_Task goal_: Write the full listing out again, keeping every line exactly as it is.

_Supplied material_:
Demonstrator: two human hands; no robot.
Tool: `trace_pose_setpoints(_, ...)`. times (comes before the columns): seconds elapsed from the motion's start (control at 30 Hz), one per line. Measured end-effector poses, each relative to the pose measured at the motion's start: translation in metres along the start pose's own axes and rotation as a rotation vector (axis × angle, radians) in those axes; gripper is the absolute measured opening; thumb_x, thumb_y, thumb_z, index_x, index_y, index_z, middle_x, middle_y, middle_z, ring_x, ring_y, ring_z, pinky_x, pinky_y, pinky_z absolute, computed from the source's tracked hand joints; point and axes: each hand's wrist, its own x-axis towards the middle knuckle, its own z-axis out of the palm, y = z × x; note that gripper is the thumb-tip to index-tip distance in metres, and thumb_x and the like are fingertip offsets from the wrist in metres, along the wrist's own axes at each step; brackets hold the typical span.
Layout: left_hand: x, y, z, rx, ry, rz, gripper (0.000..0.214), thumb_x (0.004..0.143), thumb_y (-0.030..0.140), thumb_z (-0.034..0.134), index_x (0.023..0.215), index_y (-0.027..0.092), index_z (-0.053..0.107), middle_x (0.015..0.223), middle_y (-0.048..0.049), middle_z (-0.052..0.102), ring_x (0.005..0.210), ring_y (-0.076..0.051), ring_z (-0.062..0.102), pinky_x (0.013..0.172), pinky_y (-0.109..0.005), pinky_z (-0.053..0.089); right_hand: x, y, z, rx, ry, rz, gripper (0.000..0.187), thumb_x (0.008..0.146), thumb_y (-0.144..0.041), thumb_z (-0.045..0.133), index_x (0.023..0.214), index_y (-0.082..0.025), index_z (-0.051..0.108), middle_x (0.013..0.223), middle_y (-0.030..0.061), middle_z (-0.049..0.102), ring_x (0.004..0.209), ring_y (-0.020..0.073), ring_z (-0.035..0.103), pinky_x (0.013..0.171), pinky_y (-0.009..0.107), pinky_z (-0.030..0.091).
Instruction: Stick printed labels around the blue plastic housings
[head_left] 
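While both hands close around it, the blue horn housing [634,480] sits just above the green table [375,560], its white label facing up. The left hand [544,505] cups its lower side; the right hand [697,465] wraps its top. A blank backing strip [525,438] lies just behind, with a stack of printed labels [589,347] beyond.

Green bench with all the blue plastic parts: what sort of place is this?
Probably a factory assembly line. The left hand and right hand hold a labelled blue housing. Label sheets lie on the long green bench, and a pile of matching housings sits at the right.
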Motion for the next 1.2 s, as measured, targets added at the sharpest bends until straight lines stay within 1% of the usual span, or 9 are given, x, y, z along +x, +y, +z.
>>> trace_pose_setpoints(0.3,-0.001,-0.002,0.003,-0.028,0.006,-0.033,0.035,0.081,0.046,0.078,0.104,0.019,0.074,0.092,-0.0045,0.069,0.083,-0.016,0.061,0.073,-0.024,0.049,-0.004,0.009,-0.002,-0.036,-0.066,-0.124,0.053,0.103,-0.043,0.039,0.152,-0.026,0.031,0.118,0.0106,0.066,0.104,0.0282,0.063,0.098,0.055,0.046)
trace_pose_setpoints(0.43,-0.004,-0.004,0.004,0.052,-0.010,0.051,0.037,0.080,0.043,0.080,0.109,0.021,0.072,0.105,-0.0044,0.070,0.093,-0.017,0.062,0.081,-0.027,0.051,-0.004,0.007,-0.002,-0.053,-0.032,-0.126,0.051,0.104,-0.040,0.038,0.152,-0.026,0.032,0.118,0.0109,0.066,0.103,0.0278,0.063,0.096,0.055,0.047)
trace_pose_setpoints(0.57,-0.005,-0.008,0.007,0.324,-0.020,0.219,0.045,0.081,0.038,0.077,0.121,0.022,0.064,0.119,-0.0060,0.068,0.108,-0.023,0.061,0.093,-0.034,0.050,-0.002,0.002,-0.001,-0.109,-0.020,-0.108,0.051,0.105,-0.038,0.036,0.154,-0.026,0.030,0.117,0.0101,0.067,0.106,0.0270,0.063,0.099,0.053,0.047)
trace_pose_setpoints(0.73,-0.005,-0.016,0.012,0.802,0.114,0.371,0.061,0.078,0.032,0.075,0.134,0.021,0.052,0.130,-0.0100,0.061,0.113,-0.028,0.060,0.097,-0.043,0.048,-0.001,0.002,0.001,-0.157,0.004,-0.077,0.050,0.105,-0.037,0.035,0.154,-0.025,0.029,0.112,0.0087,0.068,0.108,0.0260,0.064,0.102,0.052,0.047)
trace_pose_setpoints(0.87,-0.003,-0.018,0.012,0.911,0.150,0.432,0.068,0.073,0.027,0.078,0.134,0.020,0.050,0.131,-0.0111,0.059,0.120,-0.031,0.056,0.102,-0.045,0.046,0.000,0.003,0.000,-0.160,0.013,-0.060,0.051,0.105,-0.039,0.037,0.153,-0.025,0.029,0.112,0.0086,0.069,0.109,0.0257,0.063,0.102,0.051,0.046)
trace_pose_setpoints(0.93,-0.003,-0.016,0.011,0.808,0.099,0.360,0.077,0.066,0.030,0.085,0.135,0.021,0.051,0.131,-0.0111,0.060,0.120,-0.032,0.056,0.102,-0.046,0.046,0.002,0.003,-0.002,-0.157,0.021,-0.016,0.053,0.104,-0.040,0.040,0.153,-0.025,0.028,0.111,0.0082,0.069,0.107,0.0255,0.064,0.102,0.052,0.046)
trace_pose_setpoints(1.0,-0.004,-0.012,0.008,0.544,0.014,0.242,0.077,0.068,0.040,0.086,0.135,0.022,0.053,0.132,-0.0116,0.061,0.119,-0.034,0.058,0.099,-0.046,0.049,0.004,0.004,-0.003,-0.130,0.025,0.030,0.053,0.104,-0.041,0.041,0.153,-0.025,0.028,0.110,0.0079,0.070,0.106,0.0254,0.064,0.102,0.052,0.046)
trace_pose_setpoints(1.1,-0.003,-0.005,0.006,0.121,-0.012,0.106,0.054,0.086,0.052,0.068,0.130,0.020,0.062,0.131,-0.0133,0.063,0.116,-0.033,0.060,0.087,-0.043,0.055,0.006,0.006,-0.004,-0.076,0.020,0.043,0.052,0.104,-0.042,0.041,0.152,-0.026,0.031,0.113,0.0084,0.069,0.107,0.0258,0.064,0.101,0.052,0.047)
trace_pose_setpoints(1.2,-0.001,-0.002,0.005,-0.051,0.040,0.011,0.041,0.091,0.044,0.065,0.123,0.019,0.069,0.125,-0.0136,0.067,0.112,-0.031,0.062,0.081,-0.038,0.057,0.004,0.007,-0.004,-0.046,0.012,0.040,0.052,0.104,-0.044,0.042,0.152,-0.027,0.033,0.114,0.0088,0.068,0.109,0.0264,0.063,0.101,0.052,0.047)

_Problem solution_:
Demonstrator: two human hands; no robot.
Tool: `trace_pose_setpoints(_, ...)`. times (comes before the columns): seconds elapsed from the motion's start (control at 30 Hz), one per line. Measured end-effector poses, each relative to the pose measured at the motion's start: translation in metres along the start pose's own axes and rotation as a rotation vector (axis × angle, radians) in those axes; gripper is the absolute measured opening; thumb_x, thumb_y, thumb_z, index_x, index_y, index_z, middle_x, middle_y, middle_z, ring_x, ring_y, ring_z, pinky_x, pinky_y, pinky_z absolute, computed from the source's tracked hand joints; point and axes: each hand's wrist, its own x-axis towards the middle knuckle, its own z-axis out of the palm, y = z × x; note that gripper is the thumb-tip to index-tip distance in metres, and thumb_x and the like are fingertip offsets from the wrist in metres, along the wrist's own axes at each step; brackets hold the typical span.
Layout: left_hand: x, y, z, rx, ry, rz, gripper (0.000..0.214), thumb_x (0.004..0.143), thumb_y (-0.030..0.140), thumb_z (-0.034..0.134), index_x (0.023..0.215), index_y (-0.027..0.092), index_z (-0.053..0.107), middle_x (0.015..0.223), middle_y (-0.048..0.049), middle_z (-0.052..0.102), ring_x (0.005..0.210), ring_y (-0.076..0.051), ring_z (-0.062..0.102), pinky_x (0.013..0.172), pinky_y (-0.109..0.005), pinky_z (-0.053..0.089); right_hand: x, y, z, rx, ry, rz, gripper (0.000..0.187), thumb_x (0.008..0.146), thumb_y (-0.144..0.041), thumb_z (-0.045..0.133), index_x (0.023..0.214), index_y (-0.082..0.025), index_z (-0.051..0.108), middle_x (0.013..0.223), middle_y (-0.030..0.061), middle_z (-0.049..0.102), ring_x (0.004..0.209), ring_y (-0.020..0.073), ring_z (-0.035..0.103), pinky_x (0.013..0.171), pinky_y (-0.009..0.107), pinky_z (-0.030..0.091).
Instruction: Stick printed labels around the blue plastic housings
[head_left] 
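While both hands close around it, the blue horn housing [634,480] sits just above the green table [375,560], its white label facing up. The left hand [544,505] cups its lower side; the right hand [697,465] wraps its top. A blank backing strip [525,438] lies just behind, with a stack of printed labels [589,347] beyond.

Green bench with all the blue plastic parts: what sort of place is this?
Probably a factory assembly line. The left hand and right hand hold a labelled blue housing. Label sheets lie on the long green bench, and a pile of matching housings sits at the right.
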Motion for the next 1.2 s, as measured, targets added at the sharpest bends until straight lines stay within 1% of the usual span, or 9 are given, x, y, z along +x, +y, +z.
>>> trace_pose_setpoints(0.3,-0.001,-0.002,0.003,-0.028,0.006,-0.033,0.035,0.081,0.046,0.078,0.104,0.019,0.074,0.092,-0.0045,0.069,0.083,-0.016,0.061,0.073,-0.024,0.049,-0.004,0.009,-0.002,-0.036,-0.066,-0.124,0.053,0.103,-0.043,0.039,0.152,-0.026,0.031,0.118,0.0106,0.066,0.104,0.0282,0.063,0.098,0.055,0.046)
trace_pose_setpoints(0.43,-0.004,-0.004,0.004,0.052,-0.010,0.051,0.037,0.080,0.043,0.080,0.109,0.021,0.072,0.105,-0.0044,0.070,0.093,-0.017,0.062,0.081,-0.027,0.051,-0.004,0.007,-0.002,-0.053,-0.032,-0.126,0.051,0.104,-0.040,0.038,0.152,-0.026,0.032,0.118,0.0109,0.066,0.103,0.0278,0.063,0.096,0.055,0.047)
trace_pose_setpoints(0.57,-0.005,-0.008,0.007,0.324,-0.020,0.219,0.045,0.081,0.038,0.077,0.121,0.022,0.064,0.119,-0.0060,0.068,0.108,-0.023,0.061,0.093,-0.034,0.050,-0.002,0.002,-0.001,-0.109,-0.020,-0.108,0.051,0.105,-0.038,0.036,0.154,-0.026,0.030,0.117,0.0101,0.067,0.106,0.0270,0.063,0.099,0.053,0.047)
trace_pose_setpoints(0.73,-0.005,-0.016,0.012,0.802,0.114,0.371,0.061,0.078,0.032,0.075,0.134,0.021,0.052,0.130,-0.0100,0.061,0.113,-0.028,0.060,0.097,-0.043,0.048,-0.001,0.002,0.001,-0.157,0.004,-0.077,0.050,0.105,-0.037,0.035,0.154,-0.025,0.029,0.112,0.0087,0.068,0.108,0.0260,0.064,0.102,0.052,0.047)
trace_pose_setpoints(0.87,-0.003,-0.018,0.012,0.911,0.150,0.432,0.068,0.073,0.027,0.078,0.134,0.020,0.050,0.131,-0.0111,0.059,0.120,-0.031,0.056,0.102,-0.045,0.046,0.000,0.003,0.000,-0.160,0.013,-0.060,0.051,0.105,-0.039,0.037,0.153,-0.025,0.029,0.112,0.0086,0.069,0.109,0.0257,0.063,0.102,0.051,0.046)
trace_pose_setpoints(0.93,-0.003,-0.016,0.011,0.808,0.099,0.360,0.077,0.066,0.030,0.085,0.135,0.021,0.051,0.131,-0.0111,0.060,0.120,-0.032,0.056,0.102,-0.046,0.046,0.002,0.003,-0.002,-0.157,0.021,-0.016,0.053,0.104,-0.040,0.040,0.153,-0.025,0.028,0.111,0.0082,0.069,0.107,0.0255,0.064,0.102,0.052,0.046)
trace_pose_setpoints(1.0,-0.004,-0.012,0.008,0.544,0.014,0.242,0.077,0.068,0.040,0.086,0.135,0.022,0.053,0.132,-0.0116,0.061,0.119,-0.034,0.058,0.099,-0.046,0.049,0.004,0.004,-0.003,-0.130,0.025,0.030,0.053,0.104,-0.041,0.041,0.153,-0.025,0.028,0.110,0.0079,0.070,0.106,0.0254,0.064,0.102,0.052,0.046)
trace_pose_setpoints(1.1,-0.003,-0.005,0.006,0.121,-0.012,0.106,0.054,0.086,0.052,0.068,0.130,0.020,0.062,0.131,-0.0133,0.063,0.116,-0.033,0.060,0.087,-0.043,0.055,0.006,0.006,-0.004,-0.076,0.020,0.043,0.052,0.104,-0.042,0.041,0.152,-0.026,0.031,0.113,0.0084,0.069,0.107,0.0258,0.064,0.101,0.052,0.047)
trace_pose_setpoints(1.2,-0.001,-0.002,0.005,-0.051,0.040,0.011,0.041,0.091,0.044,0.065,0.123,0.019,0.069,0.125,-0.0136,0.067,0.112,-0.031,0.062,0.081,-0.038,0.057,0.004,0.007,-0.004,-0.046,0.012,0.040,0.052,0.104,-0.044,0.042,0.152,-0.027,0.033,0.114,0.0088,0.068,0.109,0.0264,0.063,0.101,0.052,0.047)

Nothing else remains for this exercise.